Help with a single-label text classification task

Hi all,

Been through the course lectures and thought I’d give some of the techniques a try on my own data. The problem I’m facing is trying to predict one of ~2500 labels from a short snippet of medical text. I have a few million examples, but the dataset is very unbalanced. The texts are anywhere from 4 characters to ~10-20 words or so (500 characters max). Additionally, there is quite a bit of misspelling.

I’ve been using the ULMFiT architecture and tried the Transformer architecture with pre-trained weights and have been getting okay accuracy. I think the task shouldn’t be too difficult to get a decent score looking at the results and I do get okay results ~50% accuracy and 80% top-5 accuracy.

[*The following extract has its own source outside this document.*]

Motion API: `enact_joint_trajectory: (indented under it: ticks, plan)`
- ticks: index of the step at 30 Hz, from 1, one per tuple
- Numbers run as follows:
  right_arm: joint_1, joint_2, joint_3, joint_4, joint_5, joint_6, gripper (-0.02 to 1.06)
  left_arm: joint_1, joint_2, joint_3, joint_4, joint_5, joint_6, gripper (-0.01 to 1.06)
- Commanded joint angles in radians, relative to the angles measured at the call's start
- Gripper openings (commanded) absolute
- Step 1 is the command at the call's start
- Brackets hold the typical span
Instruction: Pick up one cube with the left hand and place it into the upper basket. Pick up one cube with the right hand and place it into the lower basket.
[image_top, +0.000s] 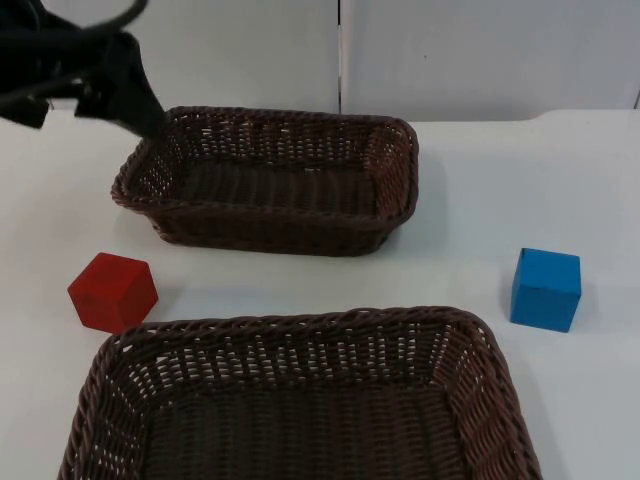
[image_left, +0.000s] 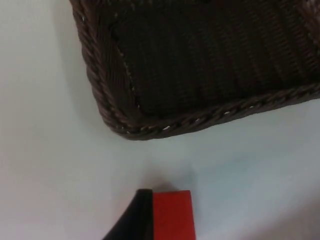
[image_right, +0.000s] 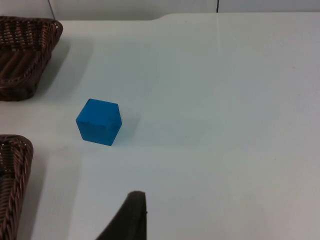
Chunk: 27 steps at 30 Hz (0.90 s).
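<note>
A red cube (image_top: 112, 291) rests on the table left of the gap between the two baskets. A blue cube (image_top: 545, 290) rests on the right side. The upper basket (image_top: 290, 116) and the lower basket (image_top: 300, 322) are brown wicker and hold nothing. My left gripper (image_top: 138, 105) hangs above the upper basket's left corner, apart from the red cube. In the left wrist view, the red cube (image_left: 172, 216) shows beside a black fingertip (image_left: 137, 217), below the basket's corner rim (image_left: 150, 131). The right wrist view has the blue cube (image_right: 99, 121) ahead of the right gripper's fingertip (image_right: 129, 217).
The grey partition wall (image_top: 450, 50) closes the table at the back. White table surface lies around both cubes. The lower basket's rim (image_right: 15, 165) and the upper basket's rim (image_right: 50, 30) lie to one side of the blue cube.
</note>
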Motion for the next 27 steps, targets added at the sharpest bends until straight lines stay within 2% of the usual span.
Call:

I’ve been doing what looks to be the standard fine-tuning procedure of fitting the language model then slowly unfreezing layers and training them up.

Any suggestions on how to push this to better accuracy?

Here are a few things I’ve been thinking about:

  • Starting with no pre-trained weights. Might overfit to the text a little bit, but my text is quite different from wikipedia text, for example.
  • Using a completely different architecture like a character transformer or something. My texts have a lot of misspelling and I’m a bit unclear if ULMFiT and the Transformer architecture would handle these that well. I know there’s a character portion of them to break down the tokens… but I haven’t seen much written about this topic.
  • Training with a balanced version of the dataset by removing many examples. Haven’t seen much written about this either, but seems like it could encourage some differentiation between the classes.

Any recommendations or suggestions are welcome! Thanks in advance for the help.